### Work request
Give the records again exactly, with every character kept.

* * * * * * * * *

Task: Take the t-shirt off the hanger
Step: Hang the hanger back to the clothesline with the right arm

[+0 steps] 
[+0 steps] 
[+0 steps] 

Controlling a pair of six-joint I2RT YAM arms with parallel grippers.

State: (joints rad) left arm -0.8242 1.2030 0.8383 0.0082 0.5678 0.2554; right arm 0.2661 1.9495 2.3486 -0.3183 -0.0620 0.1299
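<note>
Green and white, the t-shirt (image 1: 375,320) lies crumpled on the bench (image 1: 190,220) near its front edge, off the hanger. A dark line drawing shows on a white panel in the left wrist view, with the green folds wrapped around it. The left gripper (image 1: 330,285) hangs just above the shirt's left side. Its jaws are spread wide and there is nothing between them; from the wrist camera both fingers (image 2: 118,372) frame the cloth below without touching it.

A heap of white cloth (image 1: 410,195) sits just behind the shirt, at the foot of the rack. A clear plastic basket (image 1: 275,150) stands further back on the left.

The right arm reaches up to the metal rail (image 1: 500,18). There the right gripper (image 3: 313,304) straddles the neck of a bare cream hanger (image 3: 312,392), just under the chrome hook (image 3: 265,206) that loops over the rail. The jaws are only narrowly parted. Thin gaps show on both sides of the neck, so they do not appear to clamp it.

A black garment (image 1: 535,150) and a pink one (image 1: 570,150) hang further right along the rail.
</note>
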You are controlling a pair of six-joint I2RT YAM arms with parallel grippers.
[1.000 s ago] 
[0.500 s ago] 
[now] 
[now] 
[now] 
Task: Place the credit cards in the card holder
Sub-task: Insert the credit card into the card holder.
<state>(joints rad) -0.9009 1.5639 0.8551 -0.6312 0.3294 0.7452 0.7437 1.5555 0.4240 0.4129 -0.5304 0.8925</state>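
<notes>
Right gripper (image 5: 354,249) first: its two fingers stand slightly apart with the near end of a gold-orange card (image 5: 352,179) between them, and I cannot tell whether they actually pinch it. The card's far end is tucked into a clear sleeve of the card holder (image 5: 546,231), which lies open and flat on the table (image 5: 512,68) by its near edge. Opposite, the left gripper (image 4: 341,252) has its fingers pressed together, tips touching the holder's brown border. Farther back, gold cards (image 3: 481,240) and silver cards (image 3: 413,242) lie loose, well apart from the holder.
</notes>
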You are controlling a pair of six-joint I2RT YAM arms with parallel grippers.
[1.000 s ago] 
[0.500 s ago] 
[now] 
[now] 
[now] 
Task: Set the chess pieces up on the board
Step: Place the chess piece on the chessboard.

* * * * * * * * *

### Result for this task
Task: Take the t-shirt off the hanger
Step: Hang the hanger back to the clothesline with the right arm

[+0 steps] 
[+0 steps] 
[+0 steps] 

Controlling a pair of six-joint I2RT YAM arms with parallel grippers.

State: (joints rad) left arm -0.8242 1.2030 0.8383 0.0082 0.5678 0.2554; right arm 0.2661 1.9495 2.3486 -0.3183 -0.0620 0.1299
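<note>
Green and white, the t-shirt (image 1: 375,320) lies crumpled on the bench (image 1: 190,220) near its front edge, off the hanger. A dark line drawing shows on a white panel in the left wrist view, with the green folds wrapped around it. The left gripper (image 1: 330,285) hangs just above the shirt's left side. Its jaws are spread wide and there is nothing between them; from the wrist camera both fingers (image 2: 118,372) frame the cloth below without touching it.

A heap of white cloth (image 1: 410,195) sits just behind the shirt, at the foot of the rack. A clear plastic basket (image 1: 275,150) stands further back on the left.

The right arm reaches up to the metal rail (image 1: 500,18). There the right gripper (image 3: 313,304) straddles the neck of a bare cream hanger (image 3: 312,392), just under the chrome hook (image 3: 265,206) that loops over the rail. The jaws are only narrowly parted. Thin gaps show on both sides of the neck, so they do not appear to clamp it.

A black garment (image 1: 535,150) and a pink one (image 1: 570,150) hang further right along the rail.
</note>
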You are controlling a pair of six-joint I2RT YAM arms with parallel grippers.
[1.000 s ago] 
[0.500 s ago] 
[now] 
[now] 
[now] 
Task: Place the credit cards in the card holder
Sub-task: Insert the credit card into the card holder.
<state>(joints rad) -0.9009 1.5639 0.8551 -0.6312 0.3294 0.7452 0.7437 1.5555 0.4240 0.4129 -0.5304 0.8925</state>
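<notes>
Right gripper (image 5: 354,249) first: its two fingers stand slightly apart with the near end of a gold-orange card (image 5: 352,179) between them, and I cannot tell whether they actually pinch it. The card's far end is tucked into a clear sleeve of the card holder (image 5: 546,231), which lies open and flat on the table (image 5: 512,68) by its near edge. Opposite, the left gripper (image 4: 341,252) has its fingers pressed together, tips touching the holder's brown border. Farther back, gold cards (image 3: 481,240) and silver cards (image 3: 413,242) lie loose, well apart from the holder.
</notes>
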You are controlling a pair of six-joint I2RT YAM arms with parallel grippers.
[1.000 s ago] 
[0.500 s ago] 
[now] 
[now] 
[now] 
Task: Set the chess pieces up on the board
Step: Place the chess piece on the chessboard.

Nothing else belongs in this output.